Judge Rules That Homeless Man's Truck is His Home

A Seattle man won a recent legal dispute that could have implications on how municipalities across the country address the issue of homelessness, reports The Seattle Times. In 2016 Stephen Young returned from work to find his GMC pickup truck, that he had been living in since becoming homeless in 2014, had been towed because of an ordinance that requires vehicles to be moved every 72 hours. Officers responding to an unrelated call in the area found Young in his truck, which was inoperable and called a city parking enforcement officer who tagged it for impound. At the impound hearing, Long said the truck was his residence and the city waived the $44 ticket and reduced the towing and impound fees from more than $900 to $557.

With the help of Columbia Legal Services in Seattle, Long sued the city on the basis that he had no home for a time; he lost income because work tools he used for day labor jobs were in the truck, and he struggled to pay the fines because he makes between $300 and $600 a month. He lost the initial suit in Seattle Municipal Court, however, won the case on appeal in King County Superior Court last Friday, where Judge Catherine Shaffer ruled that the city’s impoundment of Long’s truck violated the state’s homestead act because he was using it as a home. Shaffer also ruled the fees the city required Long to pay to retrieve the truck were too high, violating constitutional protections against excessive fines and called Long “a poster child … for a lot of other people who are in this situation.”

“We believe this case has a lot of implications for other people using their vehicles as homes,” said Ali Bilow, one of Long’s attorneys with Columbia Legal Services. “I think Seattle municipal judges should follow this ruling and take a hard look when homeless individuals, who are living in their vehicles, are charged these really excessive fees.”
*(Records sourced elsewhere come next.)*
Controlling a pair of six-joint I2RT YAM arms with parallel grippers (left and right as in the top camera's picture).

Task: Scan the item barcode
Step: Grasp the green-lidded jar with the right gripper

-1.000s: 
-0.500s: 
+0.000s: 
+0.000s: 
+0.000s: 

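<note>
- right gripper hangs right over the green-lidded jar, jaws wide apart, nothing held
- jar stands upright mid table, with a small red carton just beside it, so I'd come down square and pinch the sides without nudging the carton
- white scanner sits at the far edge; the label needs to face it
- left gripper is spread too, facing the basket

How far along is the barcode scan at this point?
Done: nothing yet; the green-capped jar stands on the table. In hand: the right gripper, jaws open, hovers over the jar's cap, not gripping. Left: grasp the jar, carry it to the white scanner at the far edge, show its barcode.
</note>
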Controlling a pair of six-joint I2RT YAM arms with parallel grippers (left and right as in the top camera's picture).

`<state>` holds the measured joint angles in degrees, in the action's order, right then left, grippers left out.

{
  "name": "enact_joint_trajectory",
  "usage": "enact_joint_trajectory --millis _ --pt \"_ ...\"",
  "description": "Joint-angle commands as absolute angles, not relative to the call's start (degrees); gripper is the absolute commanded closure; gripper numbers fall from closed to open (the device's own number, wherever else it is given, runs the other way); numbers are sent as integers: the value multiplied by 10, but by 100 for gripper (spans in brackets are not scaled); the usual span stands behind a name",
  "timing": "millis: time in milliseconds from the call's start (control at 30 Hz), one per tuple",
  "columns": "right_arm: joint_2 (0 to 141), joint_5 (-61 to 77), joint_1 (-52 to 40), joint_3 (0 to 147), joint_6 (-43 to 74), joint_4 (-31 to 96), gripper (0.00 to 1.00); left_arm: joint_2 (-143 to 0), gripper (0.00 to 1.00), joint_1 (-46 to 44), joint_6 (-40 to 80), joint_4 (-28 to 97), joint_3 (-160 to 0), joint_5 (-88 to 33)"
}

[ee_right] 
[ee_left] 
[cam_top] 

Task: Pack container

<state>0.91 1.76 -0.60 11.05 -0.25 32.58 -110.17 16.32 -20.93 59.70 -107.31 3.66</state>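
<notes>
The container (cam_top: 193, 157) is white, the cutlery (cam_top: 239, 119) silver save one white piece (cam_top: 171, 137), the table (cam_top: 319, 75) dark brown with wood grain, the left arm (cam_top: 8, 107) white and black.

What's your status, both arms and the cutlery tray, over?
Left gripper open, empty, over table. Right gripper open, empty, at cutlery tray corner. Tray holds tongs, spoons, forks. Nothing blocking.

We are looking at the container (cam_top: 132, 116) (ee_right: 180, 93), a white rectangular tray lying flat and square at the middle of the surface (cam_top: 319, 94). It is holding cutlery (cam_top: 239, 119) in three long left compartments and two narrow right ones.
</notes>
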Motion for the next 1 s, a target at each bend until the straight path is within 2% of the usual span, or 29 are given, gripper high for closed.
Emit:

Assistant City Attorney Michael Ryan argued that police and parking-enforcement officers could now find themselves in a bind if they can’t definitively determine whether a vehicle is simply abandoned or is someone’s home. “Someone could park right here in front of the courthouse on Fifth Avenue, and we couldn’t tow them, or if we did tow them, we couldn’t put them in impound. We’d have to put them somewhere else and we couldn’t charge them at all for it because if we did, we’d violate the constitution if they were living in that vehicle,” said Ryan. The city attorney’s office is currently weighing whether to appeal the case.